Anecdata: I'm 38 years old. A few years ago, I was cheerfully working 3 jobs. At one, I was a fairly menial employee at a retail department store. The second, I was the owner of a direct sales business. At the third, I was the assistant manager at a retail store. I rented an apartment and owned a car. I shopped for groceries. I did all the adulting typically expected of adults in America.

Then my brain and body betrayed me.

I currently work zero jobs. I don't menial, I don't directly sell, I don't assist, and I don't manage. I neither rent nor own anything larger than my bed. I shop for nothing. I very rarely adult. It's a good day if I get out of bed before I pee. I currently take 22 prescription medications, three of which are for mental illnesses. I live with friends who were kind enough to take me in. I do no chores and contribute nothing to the household. Most days, I don't leave my room, and interact only with whoever brings my meals.

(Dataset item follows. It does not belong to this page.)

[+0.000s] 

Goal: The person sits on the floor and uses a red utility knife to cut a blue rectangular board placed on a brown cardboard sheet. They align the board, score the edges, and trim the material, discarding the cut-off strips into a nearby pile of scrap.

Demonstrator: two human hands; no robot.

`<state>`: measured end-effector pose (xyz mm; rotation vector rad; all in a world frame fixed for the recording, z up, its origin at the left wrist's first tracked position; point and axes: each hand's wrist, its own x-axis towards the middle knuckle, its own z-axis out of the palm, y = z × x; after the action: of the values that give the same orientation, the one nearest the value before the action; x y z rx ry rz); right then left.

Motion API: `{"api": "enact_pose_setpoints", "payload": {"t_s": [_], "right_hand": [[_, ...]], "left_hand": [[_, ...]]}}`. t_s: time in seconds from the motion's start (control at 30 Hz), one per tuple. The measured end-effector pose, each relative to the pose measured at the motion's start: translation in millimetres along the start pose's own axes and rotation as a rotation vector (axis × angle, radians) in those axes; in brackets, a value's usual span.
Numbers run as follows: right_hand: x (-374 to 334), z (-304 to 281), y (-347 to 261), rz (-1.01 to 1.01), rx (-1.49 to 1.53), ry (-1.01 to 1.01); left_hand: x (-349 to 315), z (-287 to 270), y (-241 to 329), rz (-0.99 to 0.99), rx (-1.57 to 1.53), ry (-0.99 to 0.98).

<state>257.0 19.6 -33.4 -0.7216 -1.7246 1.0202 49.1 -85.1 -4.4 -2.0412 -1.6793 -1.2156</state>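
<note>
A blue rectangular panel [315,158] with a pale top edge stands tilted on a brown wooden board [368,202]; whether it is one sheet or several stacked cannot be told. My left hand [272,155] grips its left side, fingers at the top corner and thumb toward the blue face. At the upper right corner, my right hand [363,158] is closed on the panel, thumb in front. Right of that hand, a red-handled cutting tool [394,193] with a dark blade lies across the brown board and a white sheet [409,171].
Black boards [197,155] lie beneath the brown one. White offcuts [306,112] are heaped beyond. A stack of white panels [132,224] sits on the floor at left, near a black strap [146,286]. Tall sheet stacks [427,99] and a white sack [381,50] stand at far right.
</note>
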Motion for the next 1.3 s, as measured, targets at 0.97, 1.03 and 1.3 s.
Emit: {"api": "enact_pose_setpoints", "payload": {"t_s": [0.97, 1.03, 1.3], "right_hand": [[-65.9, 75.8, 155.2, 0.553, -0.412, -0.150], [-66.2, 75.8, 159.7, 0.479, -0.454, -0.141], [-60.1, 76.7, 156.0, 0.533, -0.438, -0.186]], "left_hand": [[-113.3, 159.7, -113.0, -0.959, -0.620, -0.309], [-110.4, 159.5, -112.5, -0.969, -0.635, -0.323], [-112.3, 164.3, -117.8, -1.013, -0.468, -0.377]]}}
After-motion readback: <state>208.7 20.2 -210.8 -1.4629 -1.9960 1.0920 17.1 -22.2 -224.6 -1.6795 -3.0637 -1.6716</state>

My friends get it. They understand that getting healthy comes first. Getting adulty comes after getting healthy. Adultiness can't happen so long as it's impeded by illness. If my friends were to tell me I had to get a job by the end of January, else they were kicking me out, I'd be putting in a call to the local homeless shelter. Holding down any kind of regularly scheduled productiveness is so far out of my realm of possibility right now it may as well be on Saturn. "Get a job" is on the same level of possibility as "swim to Australia" or "roller skate to the North Pole." You may safely assume I can currently neither swim nor roller skate.
posted by The Almighty Mommy Goddess at 3:01 PM on December 30, 2015 [26 favorites]

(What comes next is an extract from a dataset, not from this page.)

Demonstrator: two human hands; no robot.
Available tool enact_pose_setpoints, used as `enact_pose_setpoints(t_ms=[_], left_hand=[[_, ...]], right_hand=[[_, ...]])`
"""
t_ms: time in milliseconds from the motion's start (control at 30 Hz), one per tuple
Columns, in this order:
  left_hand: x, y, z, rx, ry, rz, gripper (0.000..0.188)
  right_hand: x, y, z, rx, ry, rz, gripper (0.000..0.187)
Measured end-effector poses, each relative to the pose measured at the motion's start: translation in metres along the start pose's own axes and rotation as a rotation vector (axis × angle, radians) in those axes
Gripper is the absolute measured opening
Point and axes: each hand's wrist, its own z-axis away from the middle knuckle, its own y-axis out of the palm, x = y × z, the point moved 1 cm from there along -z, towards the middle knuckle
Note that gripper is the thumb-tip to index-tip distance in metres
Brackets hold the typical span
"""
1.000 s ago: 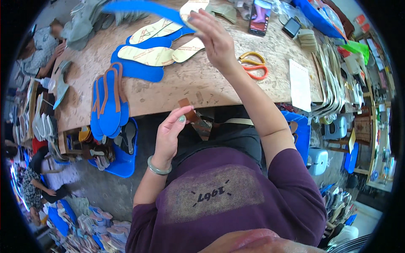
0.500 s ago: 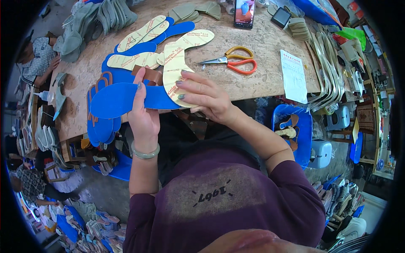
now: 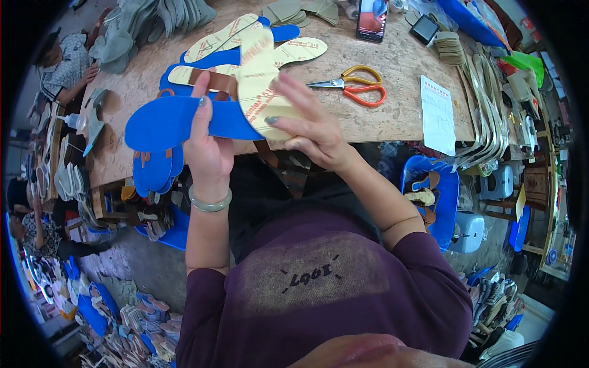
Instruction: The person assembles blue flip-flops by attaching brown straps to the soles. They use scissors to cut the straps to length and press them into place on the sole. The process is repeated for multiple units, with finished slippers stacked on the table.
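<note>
My left hand (image 3: 207,147) pinches a blue insole (image 3: 156,124) between thumb and fingers and holds it level over the table's near edge. A brown strap (image 3: 228,86) stands up behind the insole, next to my left thumb. From the insole's right end a cream printed backing sheet (image 3: 254,64) curves upward and away. My right hand (image 3: 322,138) is at that end, fingers spread, with one fingertip against the cream sheet. Its upper fingers are blurred, and its thumb sits apart below. More cream-topped insoles (image 3: 300,51) lie behind on the table.
Scissors (image 3: 362,84) with orange and red handles lie right of my hands, near a paper sheet (image 3: 437,113) and beige strips (image 3: 475,116). A phone (image 3: 372,21) stands at the back. Blue insoles (image 3: 153,172) overhang the table's left front. A blue bin (image 3: 453,211) stands right; another person (image 3: 72,64) sits left.
My right fingers have lifted and spread on the cream sheet, and the thumb has come out beside it. My left hand keeps its hold. The view has shifted slightly.
</note>
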Motion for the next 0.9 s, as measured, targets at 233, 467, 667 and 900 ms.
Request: enact_pose_setpoints(t_ms=[233,467,667,900], left_hand=[[0.004,0.000,0.022,0.200,0.083,-0.209,0.049],[0.004,-0.005,0.023,0.032,-0.046,-0.083,0.046],[0.002,-0.023,0.014,-0.085,-0.070,-0.061,0.044],[-0.009,-0.023,0.016,0.102,-0.016,-0.186,0.049]], right_hand=[[0.009,0.006,0.009,-0.362,0.949,-1.194,0.067],[0.006,0.017,0.006,-0.438,0.839,-1.371,0.043],[0.008,0.003,0.008,-0.497,0.713,-1.335,0.040],[-0.022,-0.040,-0.035,-0.448,0.467,-0.400,0.043]])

To put into fancy wording what everyone is saying: amotivation is a feature of the disease we call depression. My shrink taught me the word "amotivation" and I have found it a very useful concept - the absence of meaningful ways to motivate yourself to take care of even the most basic human functions is characteristic of severe depression. It may seem contradictory that he can find the energy to game, but that is probably closer to a displacement activity (another fancy term that means out of place, stereotypical behavior under stress like flapping your hands, rocking, fiddling) than purposeful activity.
posted by gingerest at 5:13 PM on December 30, 2015 [8 favorites]

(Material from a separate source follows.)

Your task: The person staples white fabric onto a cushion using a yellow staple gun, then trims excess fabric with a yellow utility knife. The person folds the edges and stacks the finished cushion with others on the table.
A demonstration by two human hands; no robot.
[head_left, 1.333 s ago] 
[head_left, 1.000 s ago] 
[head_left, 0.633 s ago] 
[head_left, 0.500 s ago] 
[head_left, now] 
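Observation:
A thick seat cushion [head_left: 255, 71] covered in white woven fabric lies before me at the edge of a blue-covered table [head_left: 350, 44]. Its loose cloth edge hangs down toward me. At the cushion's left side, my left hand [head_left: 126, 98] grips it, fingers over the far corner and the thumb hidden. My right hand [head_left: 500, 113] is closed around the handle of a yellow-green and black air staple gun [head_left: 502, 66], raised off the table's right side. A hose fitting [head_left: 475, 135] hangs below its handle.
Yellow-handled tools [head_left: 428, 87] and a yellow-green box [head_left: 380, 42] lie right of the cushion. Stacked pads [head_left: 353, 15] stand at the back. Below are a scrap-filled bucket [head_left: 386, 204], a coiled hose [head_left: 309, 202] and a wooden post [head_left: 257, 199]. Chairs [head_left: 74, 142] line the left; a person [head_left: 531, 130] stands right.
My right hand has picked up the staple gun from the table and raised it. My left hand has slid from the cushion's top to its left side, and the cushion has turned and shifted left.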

Even if he was willing to put in the effort, there's no guarantee he could get a job by the end of January. (When I was 22 I was out of work for nearly a year, and that was when I was applying for every job in the western hemisphere, including dishwasher.) So I don't think you should necessarily make him getting a job the deal-breaker, but it's fair to set goals he has to achieve and chores he has to do. It may be that he's been painfully short of discipline in his life, and having you push him could be what he needs to thrive. It might be good if you stepped in and did some of the things to get his life moving, like if you did the paperwork and set him up to start for the GED. (I'm not talking about doing everything for him, but doing some of the stuff so a path is clear before him.) If you say, basically, This is what is going to happen to you next, and this is what you have to do this week, it's possible that will give him the structure he has been desperately needing.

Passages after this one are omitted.